Picasso sells for US$41.5-M in NY
NEW YORK, USA - An erotically-charged Picasso oil painting of his mistress alongside tulips and fruit sold Thursday for US$41.5-M on an otherwise anemic night for high-end art in New York.
"Nature morte aux tulipes," painted in 1932, was the star of Sotheby's Impressionist and modern art sale in Manhattan. The pre-sale estimate for the work had been between US$35-M and US$50-M.
The painting depicts the head of Marie-Therese Walter, who was Picasso's lover and famous muse, poised over a suggestive flower arrangement.
Its sale was one of the few bright spots for Sotheby's, with 30% of lots failing to sell and the total haul of the evening amounting to US$163-M — below the low end of the overall US$169-245-M estimate. This followed a similar performance at the Christie's auction on Wednesday.
Another of the Marie-Therese series offered by Sotheby's, "Femme a la fenetre (Marie-Therese)," sold for US$17.2-M, inside the US$15-20-M estimate.
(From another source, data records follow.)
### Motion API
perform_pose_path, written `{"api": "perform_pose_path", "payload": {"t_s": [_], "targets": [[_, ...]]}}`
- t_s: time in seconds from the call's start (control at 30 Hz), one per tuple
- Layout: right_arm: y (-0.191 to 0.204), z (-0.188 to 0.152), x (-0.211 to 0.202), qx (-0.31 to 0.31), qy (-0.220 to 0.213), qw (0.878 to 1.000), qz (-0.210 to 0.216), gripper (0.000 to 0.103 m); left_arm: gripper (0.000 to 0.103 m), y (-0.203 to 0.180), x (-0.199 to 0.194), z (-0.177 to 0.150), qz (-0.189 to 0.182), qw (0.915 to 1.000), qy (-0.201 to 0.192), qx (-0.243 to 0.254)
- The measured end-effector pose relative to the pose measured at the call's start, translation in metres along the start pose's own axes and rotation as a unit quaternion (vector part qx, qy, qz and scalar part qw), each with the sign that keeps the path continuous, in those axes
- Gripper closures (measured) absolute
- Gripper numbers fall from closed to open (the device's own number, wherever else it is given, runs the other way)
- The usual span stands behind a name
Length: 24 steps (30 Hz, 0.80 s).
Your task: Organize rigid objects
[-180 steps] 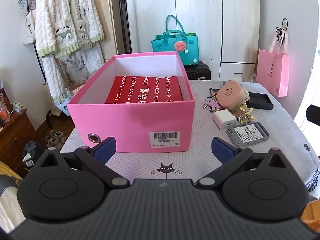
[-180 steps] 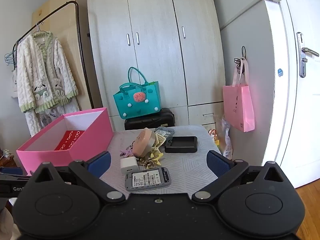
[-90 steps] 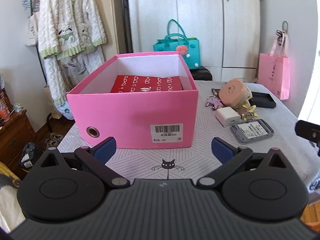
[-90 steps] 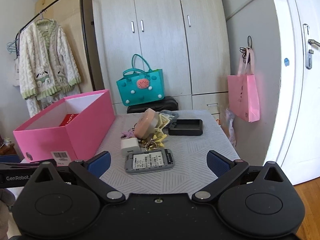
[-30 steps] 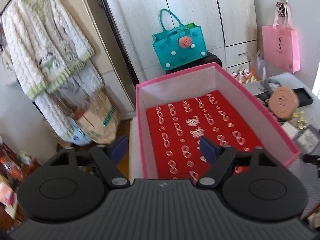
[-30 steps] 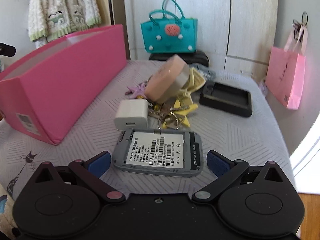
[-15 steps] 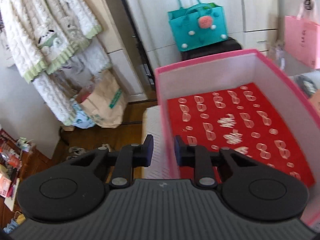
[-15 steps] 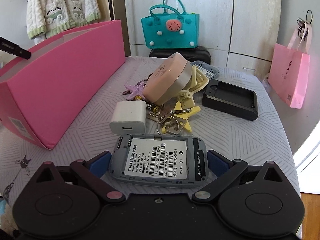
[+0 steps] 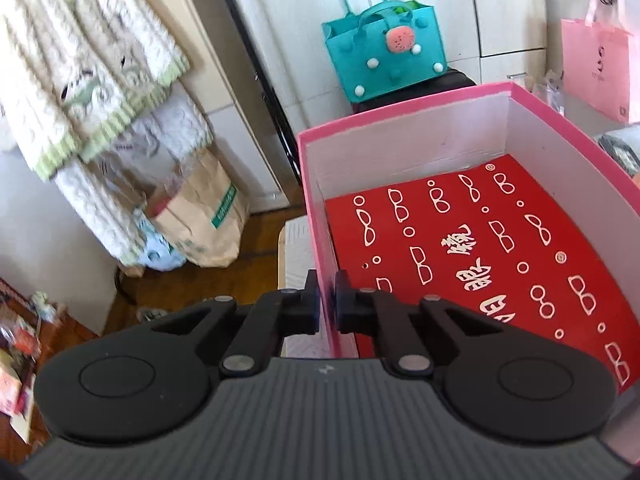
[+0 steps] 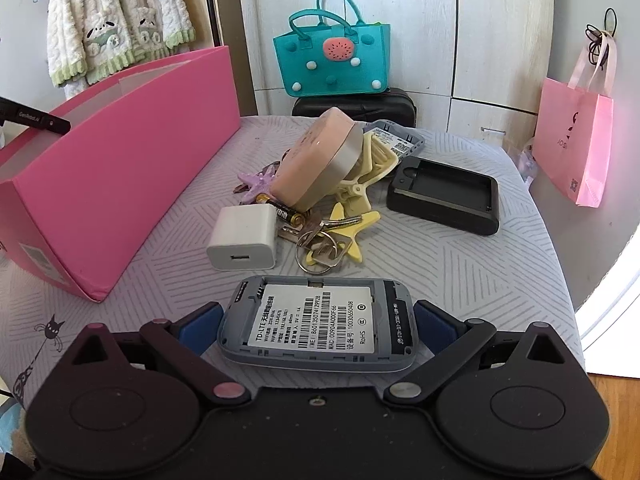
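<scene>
Left wrist, left tool (image 9: 327, 295) now clamping pink box (image 9: 404, 114)

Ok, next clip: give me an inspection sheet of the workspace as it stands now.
Surface: table under a pale cloth with line pattern.
Job's things: pink box open, red sheet inside; grey device, white charger, black cradle, keys, battery and round pink case outside it.
Clutter: nothing seen.
Grippers: left gripper shut on the box wall; right gripper open, jaws either side of the grey device.
Cables: nothing seen.
Surroundings: teal bag, pink bag, wardrobe.
</scene>
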State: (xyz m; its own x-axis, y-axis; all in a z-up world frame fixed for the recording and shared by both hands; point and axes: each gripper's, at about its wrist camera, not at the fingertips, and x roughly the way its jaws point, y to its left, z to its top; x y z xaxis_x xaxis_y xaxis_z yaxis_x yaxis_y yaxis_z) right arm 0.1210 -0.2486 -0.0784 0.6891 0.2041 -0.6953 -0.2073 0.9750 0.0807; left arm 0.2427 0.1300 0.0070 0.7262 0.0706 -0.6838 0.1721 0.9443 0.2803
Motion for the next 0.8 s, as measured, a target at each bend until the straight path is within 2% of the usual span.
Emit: {"api": "perform_pose_path", "payload": {"t_s": [0.2,0.3,0.43,0.8], "targets": [[-0.003,-0.001,-0.001,-0.004,0.000,1.000,0.010,0.001,0.096,-0.006,-0.006,-0.001,0.010,0.9994,-0.021,0.028],[-0.004,-0.003,-0.001,-0.007,0.004,1.000,0.013,0.001,0.096,-0.009,-0.009,-0.001,0.002,0.9990,-0.029,0.033],[-0.002,-0.003,0.001,-0.015,0.019,1.000,0.009,0.001,0.096,-0.014,-0.016,-0.003,-0.017,0.9986,-0.022,0.045],[-0.003,-0.001,0.003,-0.033,0.010,0.999,0.009,0.002,0.096,-0.015,-0.023,-0.003,-0.006,0.9977,-0.025,0.062]]}}
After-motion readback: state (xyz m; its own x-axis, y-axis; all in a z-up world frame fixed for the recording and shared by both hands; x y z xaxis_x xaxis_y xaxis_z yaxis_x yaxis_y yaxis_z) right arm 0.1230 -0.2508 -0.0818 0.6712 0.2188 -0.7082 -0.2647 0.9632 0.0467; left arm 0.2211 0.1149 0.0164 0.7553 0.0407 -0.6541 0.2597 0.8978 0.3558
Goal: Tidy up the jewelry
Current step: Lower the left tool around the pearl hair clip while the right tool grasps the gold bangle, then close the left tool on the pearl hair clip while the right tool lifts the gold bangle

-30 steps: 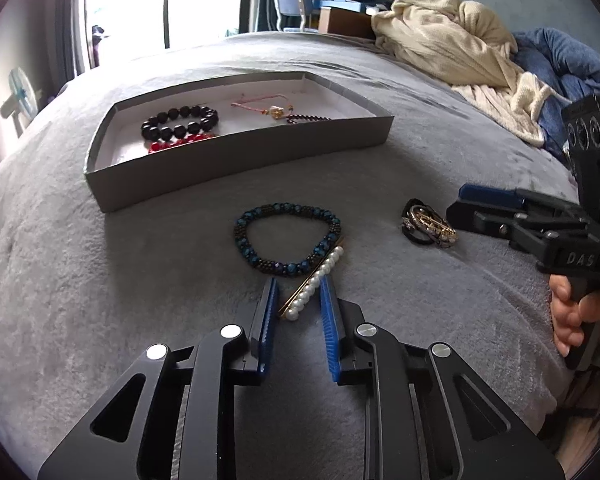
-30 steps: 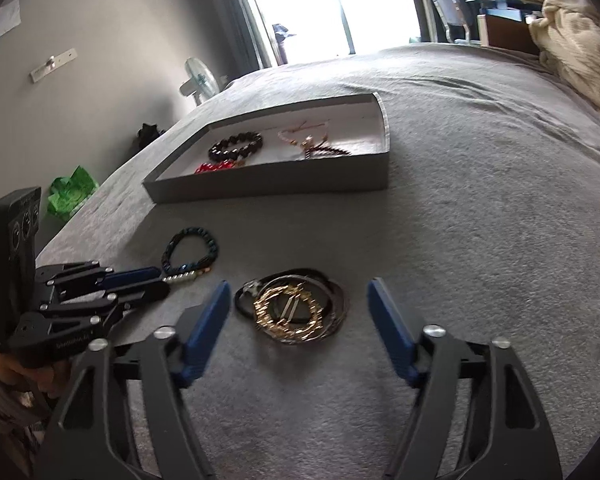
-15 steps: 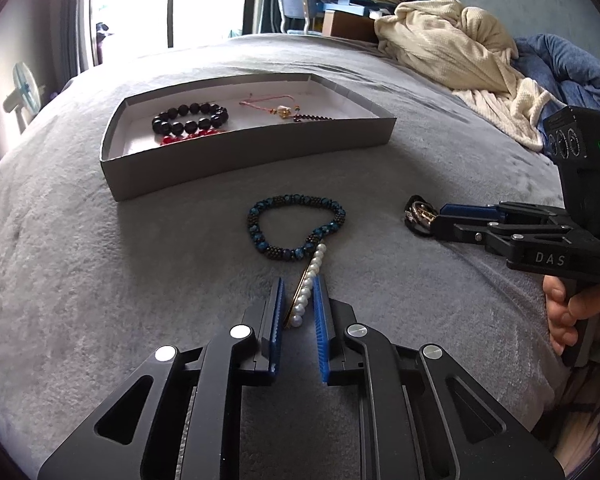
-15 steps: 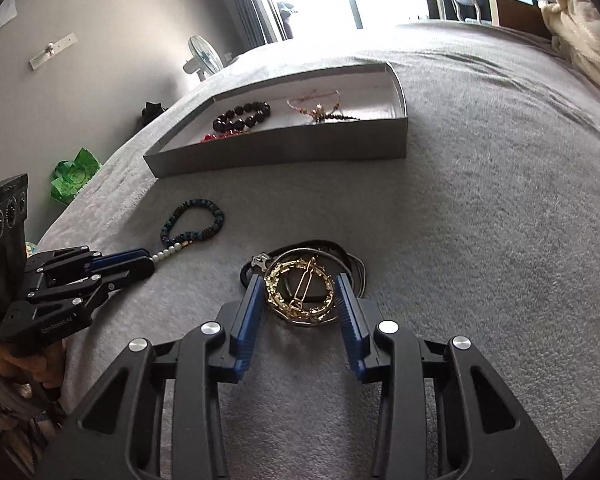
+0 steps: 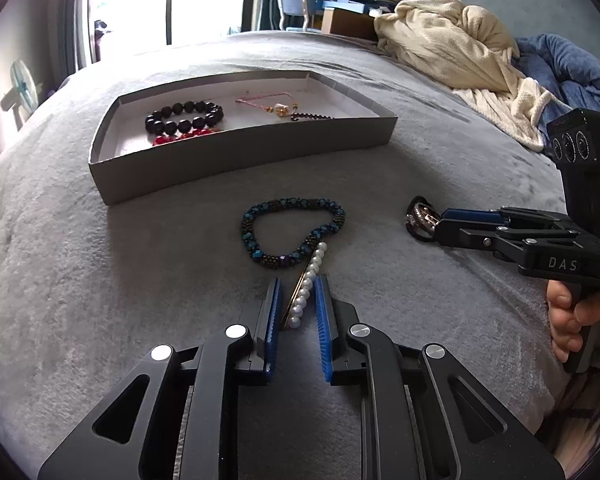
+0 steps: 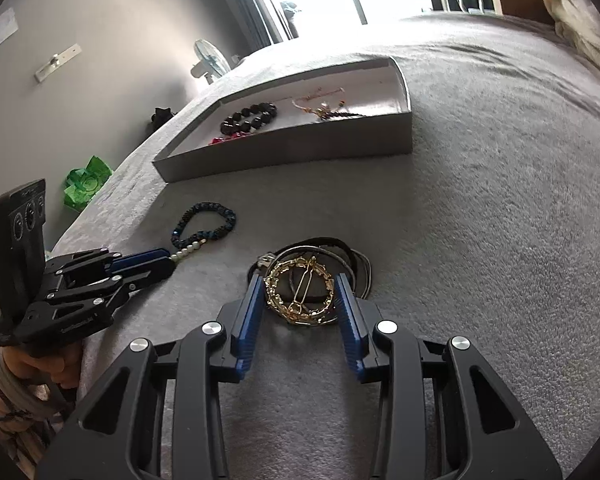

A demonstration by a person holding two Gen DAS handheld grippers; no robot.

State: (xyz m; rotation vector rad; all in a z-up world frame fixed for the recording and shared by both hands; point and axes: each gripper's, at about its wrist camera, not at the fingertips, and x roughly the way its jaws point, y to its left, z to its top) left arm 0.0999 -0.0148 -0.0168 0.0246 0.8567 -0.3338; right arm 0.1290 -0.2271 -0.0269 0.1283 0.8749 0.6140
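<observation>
Both grippers are mid-pickup: the left gripper (image 5: 297,302) pinches the pearl clip (image 5: 307,288), the right gripper (image 6: 296,300), jaws just closing, squeezes the gold hair clip (image 6: 300,294) (tray (image 5: 244,156) next, lifting gently).

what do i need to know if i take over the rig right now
Left tool: narrow around the pearl clip on the bed; grip unclear.
Right tool: jaws have just been closing, pads now against the gold chain hoop lying on black hair ties.
Blue bracelet lies loose by the clip.
Done: black bracelet, red beads, pink cord piece in the grey tray.
Left: clip, hoop, blue bracelet, ties into the tray.
</observation>
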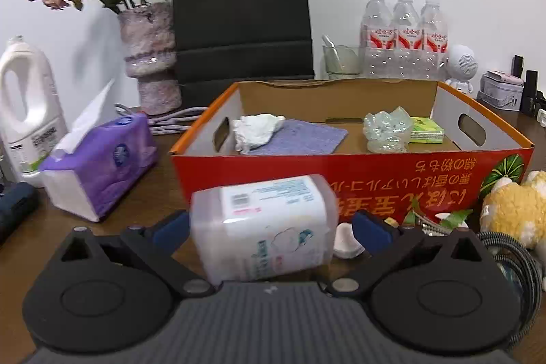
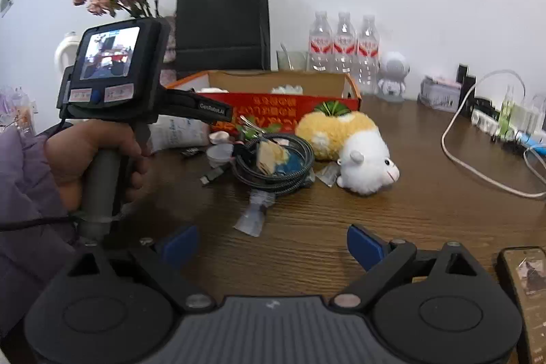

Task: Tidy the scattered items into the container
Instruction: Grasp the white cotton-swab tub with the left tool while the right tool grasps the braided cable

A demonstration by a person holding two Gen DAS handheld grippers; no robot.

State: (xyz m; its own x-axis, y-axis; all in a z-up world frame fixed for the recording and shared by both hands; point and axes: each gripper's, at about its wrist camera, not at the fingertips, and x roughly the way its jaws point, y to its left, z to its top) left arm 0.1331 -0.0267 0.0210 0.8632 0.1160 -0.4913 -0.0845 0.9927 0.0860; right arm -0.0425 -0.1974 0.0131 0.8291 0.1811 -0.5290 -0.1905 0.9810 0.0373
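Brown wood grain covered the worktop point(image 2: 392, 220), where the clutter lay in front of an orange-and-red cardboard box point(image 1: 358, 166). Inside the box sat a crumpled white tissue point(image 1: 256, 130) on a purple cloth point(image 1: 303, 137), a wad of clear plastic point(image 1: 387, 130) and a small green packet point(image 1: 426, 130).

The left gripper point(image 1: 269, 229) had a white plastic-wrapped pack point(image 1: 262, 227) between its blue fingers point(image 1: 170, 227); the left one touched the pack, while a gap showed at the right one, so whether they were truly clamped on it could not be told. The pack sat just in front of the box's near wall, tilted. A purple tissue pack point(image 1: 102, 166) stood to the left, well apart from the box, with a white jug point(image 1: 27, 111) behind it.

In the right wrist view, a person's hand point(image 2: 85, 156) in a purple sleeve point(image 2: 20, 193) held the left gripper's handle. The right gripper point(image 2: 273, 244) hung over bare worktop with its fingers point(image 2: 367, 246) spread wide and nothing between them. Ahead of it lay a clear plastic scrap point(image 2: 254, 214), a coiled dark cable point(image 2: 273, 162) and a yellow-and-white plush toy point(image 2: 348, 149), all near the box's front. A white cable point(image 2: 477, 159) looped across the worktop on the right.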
Other successes included the US$12.1-M paid for "Champ de ble" by Claude Monet, well above the US$5-7-M estimate.
Paul Cezanne's "Femme nue debout" went for US$5.3-M, inside the estimate, and Henry Moore's sculpture "Two piece reclining figure No. 1" sold for US$4.7-M, at the high end of its estimate.
However, numerous works failed to find buyers, including Picasso's "Plant de tomate," estimated to sell for US$10-15-M, and the same artist's "Femme a la robe verte," which was listed at US$6-8-M. Cezanne's "La femme a l'hermine," which had been hoped to fetch between US$5-M and US$7-M, also flopped.
On Wednesday, Christie's in New York sold a Monet water lily painting for US$43.8-M and saw a painting by Wassily Kandinsky sell for an auction record of US$23-M. However, the auction overall was seen as relatively muted, with a third of works not selling.